__Exercise requirements__
Transcribe the records below exactly.

__Given data__
Segment Open
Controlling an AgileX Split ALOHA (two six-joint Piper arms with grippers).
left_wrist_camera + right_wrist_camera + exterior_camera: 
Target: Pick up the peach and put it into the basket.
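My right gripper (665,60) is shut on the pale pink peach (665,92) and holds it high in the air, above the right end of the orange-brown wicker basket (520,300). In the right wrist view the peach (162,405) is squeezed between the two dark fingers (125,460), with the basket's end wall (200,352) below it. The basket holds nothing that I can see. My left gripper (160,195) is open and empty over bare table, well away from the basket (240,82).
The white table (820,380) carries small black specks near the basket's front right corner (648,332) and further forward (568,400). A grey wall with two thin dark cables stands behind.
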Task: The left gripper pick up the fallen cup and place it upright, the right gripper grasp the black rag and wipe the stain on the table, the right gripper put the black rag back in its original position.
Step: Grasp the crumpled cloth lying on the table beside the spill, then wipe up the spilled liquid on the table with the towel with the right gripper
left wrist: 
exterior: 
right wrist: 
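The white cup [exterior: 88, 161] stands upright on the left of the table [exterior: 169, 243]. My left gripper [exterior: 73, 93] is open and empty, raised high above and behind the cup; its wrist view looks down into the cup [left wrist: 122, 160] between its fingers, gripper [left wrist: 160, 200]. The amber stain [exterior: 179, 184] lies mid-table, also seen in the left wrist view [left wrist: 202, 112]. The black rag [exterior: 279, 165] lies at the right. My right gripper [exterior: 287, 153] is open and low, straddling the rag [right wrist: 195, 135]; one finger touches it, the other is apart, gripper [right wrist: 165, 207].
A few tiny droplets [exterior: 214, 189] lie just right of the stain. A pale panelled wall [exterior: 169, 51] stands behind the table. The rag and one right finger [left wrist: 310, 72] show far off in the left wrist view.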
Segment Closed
__Response area__
Controlling an AgileX Split ALOHA (two six-joint Piper arms with grippers).
left_wrist_camera + right_wrist_camera + exterior_camera: 
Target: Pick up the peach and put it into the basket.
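My right gripper (665,60) is shut on the pale pink peach (665,92) and holds it high in the air, above the right end of the orange-brown wicker basket (520,300). In the right wrist view the peach (162,405) is squeezed between the two dark fingers (125,460), with the basket's end wall (200,352) below it. The basket holds nothing that I can see. My left gripper (160,195) is open and empty over bare table, well away from the basket (240,82).
The white table (820,380) carries small black specks near the basket's front right corner (648,332) and further forward (568,400). A grey wall with two thin dark cables stands behind.
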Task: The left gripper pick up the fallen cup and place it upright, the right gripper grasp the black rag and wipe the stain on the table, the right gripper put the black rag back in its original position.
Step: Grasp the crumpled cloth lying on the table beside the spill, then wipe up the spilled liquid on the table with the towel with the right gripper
left wrist: 
exterior: 
right wrist: 
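The white cup [exterior: 88, 161] stands upright on the left of the table [exterior: 169, 243]. My left gripper [exterior: 73, 93] is open and empty, raised high above and behind the cup; its wrist view looks down into the cup [left wrist: 122, 160] between its fingers, gripper [left wrist: 160, 200]. The amber stain [exterior: 179, 184] lies mid-table, also seen in the left wrist view [left wrist: 202, 112]. The black rag [exterior: 279, 165] lies at the right. My right gripper [exterior: 287, 153] is open and low, straddling the rag [right wrist: 195, 135]; one finger touches it, the other is apart, gripper [right wrist: 165, 207].
A few tiny droplets [exterior: 214, 189] lie just right of the stain. A pale panelled wall [exterior: 169, 51] stands behind the table. The rag and one right finger [left wrist: 310, 72] show far off in the left wrist view.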

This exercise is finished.